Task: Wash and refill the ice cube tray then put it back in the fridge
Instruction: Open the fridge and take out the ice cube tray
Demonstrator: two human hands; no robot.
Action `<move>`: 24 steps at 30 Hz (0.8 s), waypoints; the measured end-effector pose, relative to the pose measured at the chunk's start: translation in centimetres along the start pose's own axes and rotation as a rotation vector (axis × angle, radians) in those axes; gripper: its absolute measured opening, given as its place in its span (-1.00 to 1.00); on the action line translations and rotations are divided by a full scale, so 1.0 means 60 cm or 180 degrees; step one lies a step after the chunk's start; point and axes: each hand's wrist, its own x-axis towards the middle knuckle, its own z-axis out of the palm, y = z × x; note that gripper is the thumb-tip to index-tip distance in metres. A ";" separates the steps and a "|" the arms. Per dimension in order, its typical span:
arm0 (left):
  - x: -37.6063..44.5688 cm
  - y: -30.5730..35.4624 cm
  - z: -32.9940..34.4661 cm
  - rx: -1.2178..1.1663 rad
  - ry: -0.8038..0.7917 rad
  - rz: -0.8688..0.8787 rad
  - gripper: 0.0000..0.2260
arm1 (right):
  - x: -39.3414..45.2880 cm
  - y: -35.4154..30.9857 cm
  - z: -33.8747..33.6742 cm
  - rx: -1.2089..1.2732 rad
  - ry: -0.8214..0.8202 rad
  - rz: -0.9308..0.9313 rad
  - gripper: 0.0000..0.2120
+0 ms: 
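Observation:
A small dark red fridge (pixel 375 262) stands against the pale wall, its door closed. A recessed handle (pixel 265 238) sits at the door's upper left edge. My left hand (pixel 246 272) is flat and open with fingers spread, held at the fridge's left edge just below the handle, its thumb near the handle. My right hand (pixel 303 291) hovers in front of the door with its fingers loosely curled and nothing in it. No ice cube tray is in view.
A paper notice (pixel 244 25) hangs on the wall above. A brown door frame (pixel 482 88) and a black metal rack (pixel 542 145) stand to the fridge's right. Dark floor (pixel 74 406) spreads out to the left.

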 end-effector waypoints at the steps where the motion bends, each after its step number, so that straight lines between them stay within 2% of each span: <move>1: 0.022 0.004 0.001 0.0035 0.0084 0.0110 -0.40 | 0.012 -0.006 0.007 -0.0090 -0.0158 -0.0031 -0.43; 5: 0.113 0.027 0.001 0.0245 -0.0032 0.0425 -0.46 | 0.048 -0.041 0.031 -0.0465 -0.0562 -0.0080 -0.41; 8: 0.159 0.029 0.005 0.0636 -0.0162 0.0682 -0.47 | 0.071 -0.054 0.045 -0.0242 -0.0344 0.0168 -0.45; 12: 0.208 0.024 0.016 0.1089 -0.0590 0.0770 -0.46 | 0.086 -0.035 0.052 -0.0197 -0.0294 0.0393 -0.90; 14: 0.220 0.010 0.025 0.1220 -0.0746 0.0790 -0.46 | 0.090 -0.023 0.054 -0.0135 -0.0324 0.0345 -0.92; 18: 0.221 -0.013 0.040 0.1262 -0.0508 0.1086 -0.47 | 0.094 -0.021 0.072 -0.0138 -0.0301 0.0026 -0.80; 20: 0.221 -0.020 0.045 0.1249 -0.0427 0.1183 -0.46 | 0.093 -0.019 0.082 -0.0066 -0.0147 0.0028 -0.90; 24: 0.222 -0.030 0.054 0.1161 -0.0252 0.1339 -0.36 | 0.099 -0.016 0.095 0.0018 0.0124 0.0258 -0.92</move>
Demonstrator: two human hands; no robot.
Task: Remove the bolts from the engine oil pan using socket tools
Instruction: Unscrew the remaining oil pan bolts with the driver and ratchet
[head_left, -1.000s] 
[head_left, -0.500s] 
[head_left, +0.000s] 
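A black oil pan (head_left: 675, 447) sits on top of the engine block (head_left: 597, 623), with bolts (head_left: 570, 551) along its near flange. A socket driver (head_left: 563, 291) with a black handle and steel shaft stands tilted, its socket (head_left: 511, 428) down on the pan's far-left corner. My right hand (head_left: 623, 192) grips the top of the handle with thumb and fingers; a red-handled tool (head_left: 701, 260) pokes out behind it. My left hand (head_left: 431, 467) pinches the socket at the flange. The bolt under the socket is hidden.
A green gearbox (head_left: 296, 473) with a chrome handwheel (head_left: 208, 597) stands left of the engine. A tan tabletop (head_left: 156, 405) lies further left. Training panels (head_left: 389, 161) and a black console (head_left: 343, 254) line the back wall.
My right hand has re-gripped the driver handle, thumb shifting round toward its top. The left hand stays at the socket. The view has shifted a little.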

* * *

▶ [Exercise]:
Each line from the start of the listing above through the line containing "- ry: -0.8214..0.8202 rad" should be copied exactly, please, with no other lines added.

▶ [Answer area]:
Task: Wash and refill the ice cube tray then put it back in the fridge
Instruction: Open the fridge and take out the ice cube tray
Demonstrator: two human hands; no robot.
Action `<move>`: 24 steps at 30 Hz (0.8 s), waypoints; the measured end-effector pose, relative to the pose measured at the chunk's start: translation in centimetres along the start pose's own axes and rotation as a rotation vector (axis × angle, radians) in those axes; gripper: its absolute measured opening, given as its place in its span (-1.00 to 1.00); on the action line translations and rotations are divided by a full scale, so 1.0 means 60 cm or 180 degrees; step one lies a step after the chunk's start; point and axes: each hand's wrist, its own x-axis towards the middle knuckle, its own z-axis out of the palm, y = z × x; note that gripper is the thumb-tip to index-tip distance in metres. A ";" separates the steps and a "|" the arms. Per dimension in order, its typical span:
arm0 (left):
  - x: -37.6063..44.5688 cm
  - y: -30.5730..35.4624 cm
  - z: -32.9940..34.4661 cm
  - rx: -1.2178..1.1663 rad
  - ry: -0.8038..0.7917 rad
  - rz: -0.8688..0.8787 rad
  - gripper: 0.0000..0.2260
arm1 (right):
  - x: -39.3414..45.2880 cm
  - y: -35.4154..30.9857 cm
  - z: -33.8747..33.6742 cm
  - rx: -1.2089..1.2732 rad
  - ry: -0.8214..0.8202 rad

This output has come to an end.